Task brief: Your answer should be the lines below from the one with "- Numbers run" to the one with "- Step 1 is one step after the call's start", both included, given again exactly and with nothing added.

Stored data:

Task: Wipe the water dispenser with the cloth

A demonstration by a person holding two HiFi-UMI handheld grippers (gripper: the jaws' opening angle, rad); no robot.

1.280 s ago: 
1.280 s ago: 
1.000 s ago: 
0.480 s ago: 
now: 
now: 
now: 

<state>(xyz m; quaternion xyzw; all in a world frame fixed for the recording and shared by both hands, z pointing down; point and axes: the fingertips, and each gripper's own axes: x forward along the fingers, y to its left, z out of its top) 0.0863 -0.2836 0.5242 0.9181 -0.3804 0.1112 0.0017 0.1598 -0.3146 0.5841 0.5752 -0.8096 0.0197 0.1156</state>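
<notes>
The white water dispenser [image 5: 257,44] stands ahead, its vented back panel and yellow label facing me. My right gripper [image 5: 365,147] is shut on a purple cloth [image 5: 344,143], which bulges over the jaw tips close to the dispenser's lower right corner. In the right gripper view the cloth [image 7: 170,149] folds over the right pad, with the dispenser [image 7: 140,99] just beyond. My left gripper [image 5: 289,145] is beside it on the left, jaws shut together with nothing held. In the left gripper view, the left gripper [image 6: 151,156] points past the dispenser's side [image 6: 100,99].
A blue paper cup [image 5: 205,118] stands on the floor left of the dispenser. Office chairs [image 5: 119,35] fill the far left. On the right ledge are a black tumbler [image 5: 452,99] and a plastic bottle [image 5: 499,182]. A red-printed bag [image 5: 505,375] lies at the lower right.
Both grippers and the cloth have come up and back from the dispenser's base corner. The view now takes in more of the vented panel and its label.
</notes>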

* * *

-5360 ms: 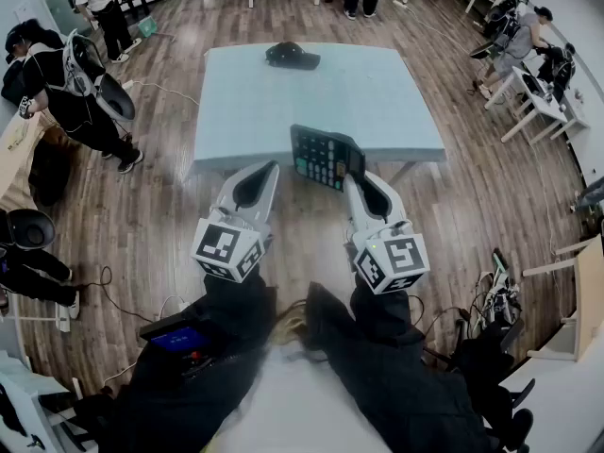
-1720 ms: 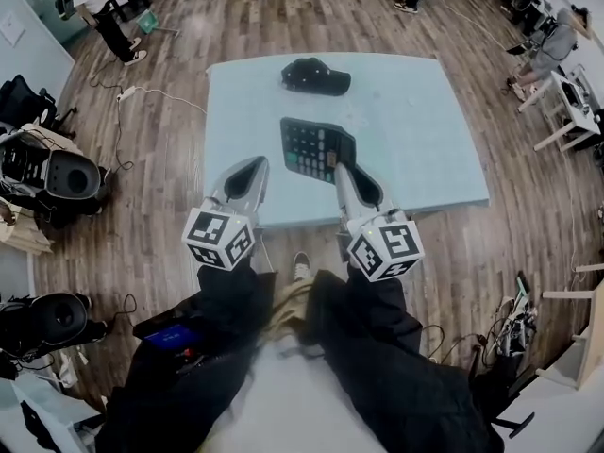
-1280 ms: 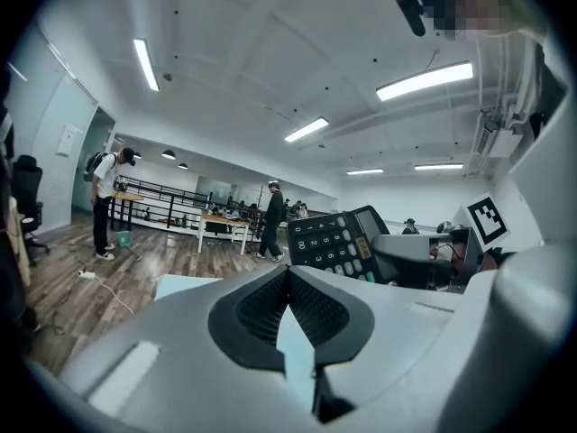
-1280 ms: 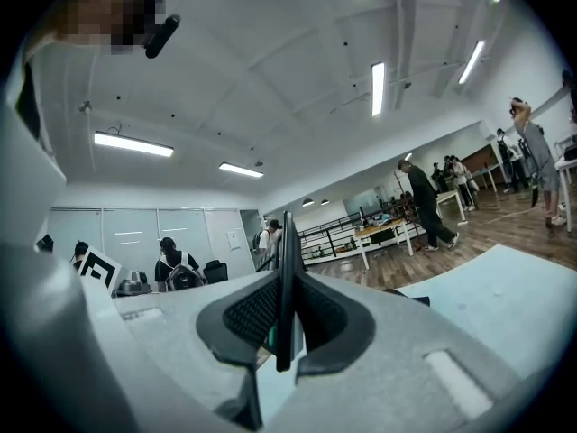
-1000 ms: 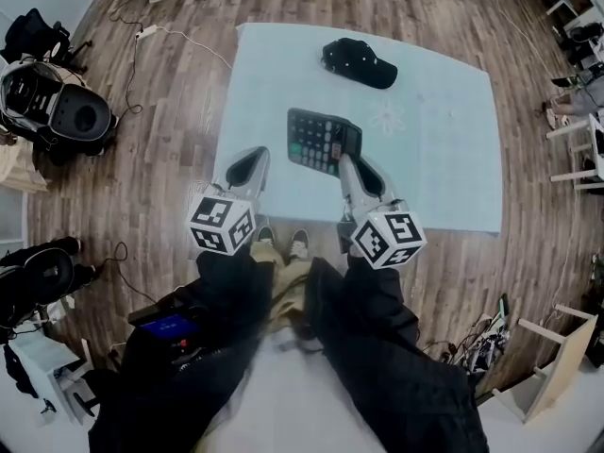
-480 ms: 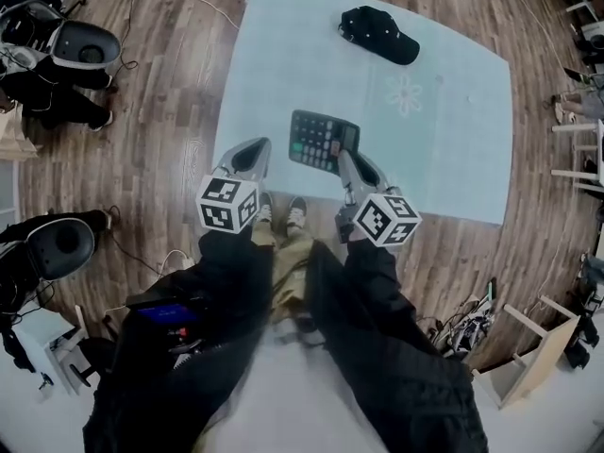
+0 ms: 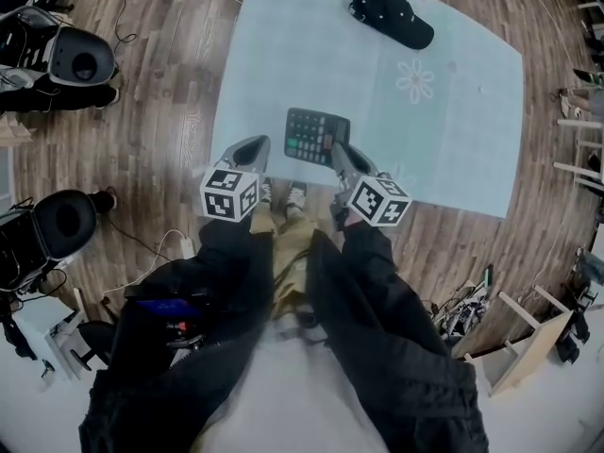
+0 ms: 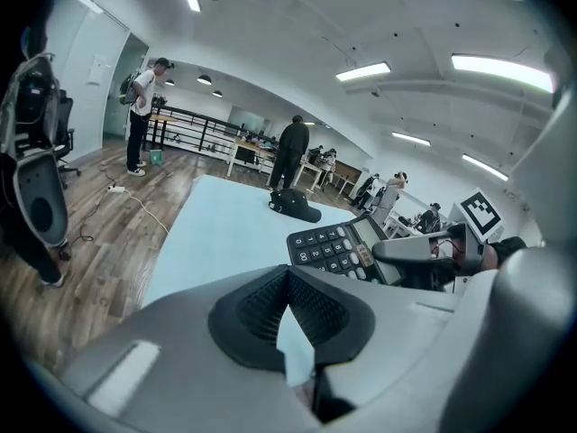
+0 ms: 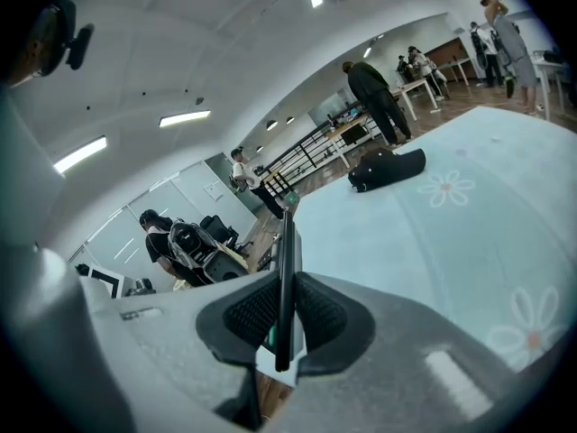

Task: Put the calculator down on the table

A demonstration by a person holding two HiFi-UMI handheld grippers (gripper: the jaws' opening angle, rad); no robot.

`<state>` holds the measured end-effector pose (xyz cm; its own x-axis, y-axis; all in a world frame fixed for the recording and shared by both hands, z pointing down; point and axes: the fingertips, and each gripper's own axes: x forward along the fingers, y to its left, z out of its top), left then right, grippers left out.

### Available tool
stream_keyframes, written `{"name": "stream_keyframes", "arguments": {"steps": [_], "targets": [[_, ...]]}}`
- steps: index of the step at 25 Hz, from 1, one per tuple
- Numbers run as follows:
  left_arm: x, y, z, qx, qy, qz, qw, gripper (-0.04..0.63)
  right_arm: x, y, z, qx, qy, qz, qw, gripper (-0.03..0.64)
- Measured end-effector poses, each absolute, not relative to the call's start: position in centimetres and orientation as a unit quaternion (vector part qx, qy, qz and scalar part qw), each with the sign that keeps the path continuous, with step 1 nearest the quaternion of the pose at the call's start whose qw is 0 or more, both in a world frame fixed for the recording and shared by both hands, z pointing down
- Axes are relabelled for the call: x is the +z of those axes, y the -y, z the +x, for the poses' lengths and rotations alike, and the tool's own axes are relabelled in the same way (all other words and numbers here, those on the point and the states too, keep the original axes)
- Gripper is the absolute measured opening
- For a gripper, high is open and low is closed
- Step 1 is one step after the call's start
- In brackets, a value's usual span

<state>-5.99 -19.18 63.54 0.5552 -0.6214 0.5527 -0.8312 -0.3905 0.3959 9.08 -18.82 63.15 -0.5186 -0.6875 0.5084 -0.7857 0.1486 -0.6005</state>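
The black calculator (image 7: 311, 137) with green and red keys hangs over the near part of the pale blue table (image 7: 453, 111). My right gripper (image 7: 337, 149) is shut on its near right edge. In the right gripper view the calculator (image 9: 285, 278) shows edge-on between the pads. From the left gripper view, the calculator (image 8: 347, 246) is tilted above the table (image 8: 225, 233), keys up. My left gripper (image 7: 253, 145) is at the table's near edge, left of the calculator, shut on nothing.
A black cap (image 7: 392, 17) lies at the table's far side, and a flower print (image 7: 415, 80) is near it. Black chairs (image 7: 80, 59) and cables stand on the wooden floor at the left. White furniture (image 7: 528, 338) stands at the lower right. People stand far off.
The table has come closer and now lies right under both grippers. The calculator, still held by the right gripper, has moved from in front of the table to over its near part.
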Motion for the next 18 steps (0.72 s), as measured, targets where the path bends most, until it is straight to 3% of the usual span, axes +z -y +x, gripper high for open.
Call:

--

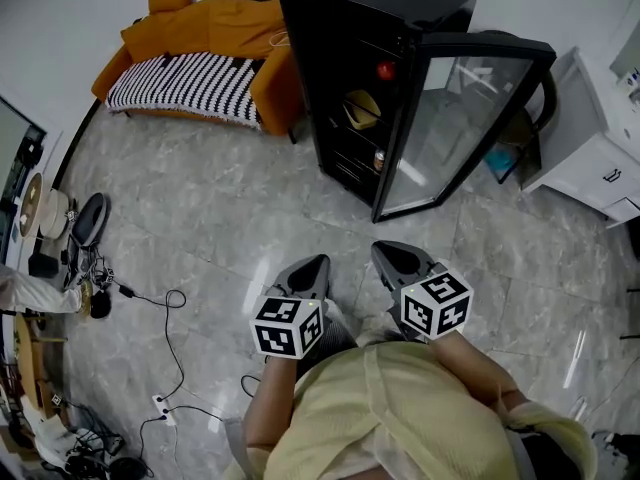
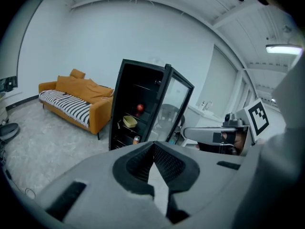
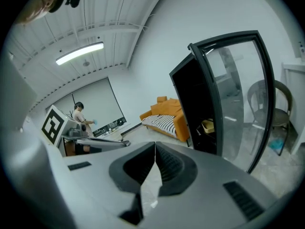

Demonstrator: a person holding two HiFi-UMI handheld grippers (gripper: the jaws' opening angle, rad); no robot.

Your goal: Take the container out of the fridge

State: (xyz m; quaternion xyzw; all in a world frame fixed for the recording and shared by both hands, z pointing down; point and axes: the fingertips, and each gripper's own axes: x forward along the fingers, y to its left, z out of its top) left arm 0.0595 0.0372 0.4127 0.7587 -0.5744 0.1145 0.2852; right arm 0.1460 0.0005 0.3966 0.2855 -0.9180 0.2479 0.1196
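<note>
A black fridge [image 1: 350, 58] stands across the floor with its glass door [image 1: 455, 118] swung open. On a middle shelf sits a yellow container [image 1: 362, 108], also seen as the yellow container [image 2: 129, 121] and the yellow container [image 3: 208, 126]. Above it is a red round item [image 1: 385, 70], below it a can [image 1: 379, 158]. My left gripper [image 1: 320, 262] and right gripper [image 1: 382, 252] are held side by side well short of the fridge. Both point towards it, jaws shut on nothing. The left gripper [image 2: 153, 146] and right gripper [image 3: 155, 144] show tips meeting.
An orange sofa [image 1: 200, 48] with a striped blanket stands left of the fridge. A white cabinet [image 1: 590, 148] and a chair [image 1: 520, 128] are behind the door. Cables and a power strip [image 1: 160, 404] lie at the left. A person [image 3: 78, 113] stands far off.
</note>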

Solution to the exercise:
- Numbers run as follows:
  left_arm: x, y, z, qx, qy, qz, qw, gripper (-0.04..0.63)
  right_arm: x, y, z, qx, qy, qz, qw, gripper (-0.03..0.64)
- Measured end-effector poses, each absolute, not relative to the call's start: position in centimetres and orientation as a unit quaternion (vector part qx, qy, qz and scalar part qw), each with the sign that keeps the path continuous, with step 1 nearest the quaternion of the pose at the call's start whose qw is 0 or more, both in a world frame fixed for the recording and shared by both hands, z pointing down
- Axes are relabelled for the call: x is the +z of those axes, y the -y, z the +x, for the poses' lengths and rotations alike, and the tool's own axes are relabelled in the same way (all other words and numbers here, those on the point and the states too, keep the original axes)
- Gripper is the absolute measured opening
- For a gripper, high is open and low is closed
- Step 1 is one step after the call's start

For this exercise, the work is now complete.